En 1850 el influjo de los dos caraqueños se vuelve mas que a juntar a dividir, pues cuando en le mes de mayo López logra una expedición, de lo que un bando del Conde de Alcoy pone en sobre aviso a los fernandinos y Terry aparece capitaneando un batallón de voluntarios para enfrentarse al revoltoso.

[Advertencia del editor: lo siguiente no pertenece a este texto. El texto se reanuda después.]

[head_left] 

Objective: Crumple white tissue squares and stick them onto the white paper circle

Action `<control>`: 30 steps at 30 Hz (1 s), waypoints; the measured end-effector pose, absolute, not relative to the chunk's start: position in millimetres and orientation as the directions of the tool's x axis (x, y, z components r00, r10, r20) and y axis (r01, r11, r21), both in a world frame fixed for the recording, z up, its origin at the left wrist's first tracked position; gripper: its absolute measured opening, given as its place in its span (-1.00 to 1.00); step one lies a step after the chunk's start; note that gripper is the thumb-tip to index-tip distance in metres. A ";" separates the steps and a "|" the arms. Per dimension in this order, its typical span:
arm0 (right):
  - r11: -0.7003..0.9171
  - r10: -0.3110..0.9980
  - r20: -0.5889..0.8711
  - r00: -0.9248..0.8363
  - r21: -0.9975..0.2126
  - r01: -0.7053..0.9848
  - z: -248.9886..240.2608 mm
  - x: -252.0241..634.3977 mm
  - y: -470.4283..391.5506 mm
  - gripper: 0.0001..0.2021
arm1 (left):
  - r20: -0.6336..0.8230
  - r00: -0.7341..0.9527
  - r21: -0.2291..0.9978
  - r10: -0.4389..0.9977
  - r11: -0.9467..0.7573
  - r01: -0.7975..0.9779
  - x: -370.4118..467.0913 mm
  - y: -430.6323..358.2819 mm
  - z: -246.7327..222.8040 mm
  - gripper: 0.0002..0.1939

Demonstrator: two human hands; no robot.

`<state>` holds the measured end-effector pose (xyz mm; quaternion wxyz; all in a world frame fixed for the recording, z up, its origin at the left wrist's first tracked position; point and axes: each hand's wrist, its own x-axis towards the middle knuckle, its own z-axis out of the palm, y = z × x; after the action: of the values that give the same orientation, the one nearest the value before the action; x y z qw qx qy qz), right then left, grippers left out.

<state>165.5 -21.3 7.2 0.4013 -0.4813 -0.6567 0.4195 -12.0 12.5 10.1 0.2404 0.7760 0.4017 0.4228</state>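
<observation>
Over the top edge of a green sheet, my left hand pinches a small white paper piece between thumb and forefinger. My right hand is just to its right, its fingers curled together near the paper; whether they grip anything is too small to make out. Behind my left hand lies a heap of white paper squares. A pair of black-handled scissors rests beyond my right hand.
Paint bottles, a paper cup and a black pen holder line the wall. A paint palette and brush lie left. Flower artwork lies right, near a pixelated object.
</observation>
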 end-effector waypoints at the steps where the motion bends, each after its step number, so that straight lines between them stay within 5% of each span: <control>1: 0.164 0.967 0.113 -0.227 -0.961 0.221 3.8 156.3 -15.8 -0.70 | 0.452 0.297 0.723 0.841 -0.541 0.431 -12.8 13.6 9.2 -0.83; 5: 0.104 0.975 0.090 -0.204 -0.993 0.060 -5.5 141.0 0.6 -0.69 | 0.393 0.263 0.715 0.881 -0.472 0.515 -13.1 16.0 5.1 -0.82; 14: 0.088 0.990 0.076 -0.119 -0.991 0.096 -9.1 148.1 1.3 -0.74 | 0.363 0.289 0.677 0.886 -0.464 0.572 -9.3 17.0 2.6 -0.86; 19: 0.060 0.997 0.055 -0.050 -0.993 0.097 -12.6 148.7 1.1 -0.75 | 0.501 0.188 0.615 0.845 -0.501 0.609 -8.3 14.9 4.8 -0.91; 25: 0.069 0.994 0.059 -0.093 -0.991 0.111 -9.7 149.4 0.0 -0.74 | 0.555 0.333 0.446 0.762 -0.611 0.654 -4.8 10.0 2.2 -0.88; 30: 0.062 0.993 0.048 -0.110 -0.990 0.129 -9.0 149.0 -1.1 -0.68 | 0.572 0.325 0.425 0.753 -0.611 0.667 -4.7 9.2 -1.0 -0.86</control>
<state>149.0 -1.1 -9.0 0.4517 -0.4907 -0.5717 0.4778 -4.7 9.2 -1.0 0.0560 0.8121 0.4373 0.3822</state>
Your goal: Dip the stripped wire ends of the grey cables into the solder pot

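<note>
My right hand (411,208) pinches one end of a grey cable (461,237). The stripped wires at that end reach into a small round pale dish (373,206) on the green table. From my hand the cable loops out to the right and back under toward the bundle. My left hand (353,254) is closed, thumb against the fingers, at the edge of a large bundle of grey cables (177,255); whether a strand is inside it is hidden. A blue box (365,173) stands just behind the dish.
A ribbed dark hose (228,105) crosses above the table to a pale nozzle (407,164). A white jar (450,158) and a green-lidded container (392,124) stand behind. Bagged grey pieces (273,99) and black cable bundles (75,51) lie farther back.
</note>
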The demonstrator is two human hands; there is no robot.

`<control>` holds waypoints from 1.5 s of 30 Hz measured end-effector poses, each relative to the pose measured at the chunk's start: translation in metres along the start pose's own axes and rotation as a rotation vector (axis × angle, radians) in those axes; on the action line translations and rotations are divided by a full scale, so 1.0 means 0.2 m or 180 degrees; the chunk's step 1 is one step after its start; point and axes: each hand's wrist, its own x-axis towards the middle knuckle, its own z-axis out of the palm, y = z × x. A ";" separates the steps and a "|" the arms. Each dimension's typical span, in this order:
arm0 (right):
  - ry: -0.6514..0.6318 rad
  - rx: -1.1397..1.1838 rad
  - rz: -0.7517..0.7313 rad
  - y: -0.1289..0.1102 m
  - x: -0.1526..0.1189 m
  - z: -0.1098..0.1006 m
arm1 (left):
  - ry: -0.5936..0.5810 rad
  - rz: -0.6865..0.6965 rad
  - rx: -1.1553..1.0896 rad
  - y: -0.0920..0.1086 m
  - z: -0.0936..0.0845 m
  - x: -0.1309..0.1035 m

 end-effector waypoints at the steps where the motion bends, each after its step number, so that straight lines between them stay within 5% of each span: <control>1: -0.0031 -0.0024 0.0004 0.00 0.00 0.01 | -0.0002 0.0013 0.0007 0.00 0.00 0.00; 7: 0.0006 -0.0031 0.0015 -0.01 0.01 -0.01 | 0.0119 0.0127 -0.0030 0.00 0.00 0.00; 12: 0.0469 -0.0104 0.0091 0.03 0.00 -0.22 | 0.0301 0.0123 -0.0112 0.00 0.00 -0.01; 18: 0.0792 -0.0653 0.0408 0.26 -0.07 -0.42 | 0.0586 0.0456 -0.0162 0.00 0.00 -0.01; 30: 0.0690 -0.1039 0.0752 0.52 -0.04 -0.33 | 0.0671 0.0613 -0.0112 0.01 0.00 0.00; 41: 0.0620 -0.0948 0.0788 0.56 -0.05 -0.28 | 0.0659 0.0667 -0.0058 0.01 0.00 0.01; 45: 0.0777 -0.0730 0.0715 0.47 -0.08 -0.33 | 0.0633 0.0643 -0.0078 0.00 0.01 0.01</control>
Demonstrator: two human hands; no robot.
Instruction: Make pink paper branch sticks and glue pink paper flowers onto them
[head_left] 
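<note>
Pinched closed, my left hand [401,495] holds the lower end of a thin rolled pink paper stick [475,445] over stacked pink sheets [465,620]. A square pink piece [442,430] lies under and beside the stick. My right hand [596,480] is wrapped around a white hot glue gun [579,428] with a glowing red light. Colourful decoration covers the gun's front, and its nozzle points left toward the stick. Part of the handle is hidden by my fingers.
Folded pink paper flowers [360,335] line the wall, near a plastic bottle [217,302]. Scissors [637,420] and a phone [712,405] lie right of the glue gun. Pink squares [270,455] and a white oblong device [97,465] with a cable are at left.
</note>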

En 1851 López desembarca del  Pampero con 600 hombres por el caserío de La Pozas en Bahía Honda en la costa de Pinar de Río. Una vez derrotada la expedición es conducido a La Cabaña. La ceremonia de ejecución se marcó para el lunes primero de septiembre de 1851. Antes de que los hierros asfixiaran los sentidos del patriota caraqueño y cubano, este gritó: “Mi muerte no cambiará los destinos de Cuba”. Y sí, 10 años más tarde, en la década de 1860  surge el independentismo como corriente ideológica. En ese mismo lapso, Terry expresa en la boda de su hija María del Carmen  la idea de erigir un sólido teatro para su Cienfuegos. Sueño que harían realidad sus herederos, tras la muerte natural del caraqueño, el 5 de julio de 1886 en Paris.

Desde 1890 un teatro Cienfuegos enaltece al caraqueño Tomás Terry Adans. Mientras el tributo al precursor y mártir de nuestra independencia Narciso López flamea desde cada rincón del mundo donde la bandera que él diseñó representa a Cuba independiente y soberana.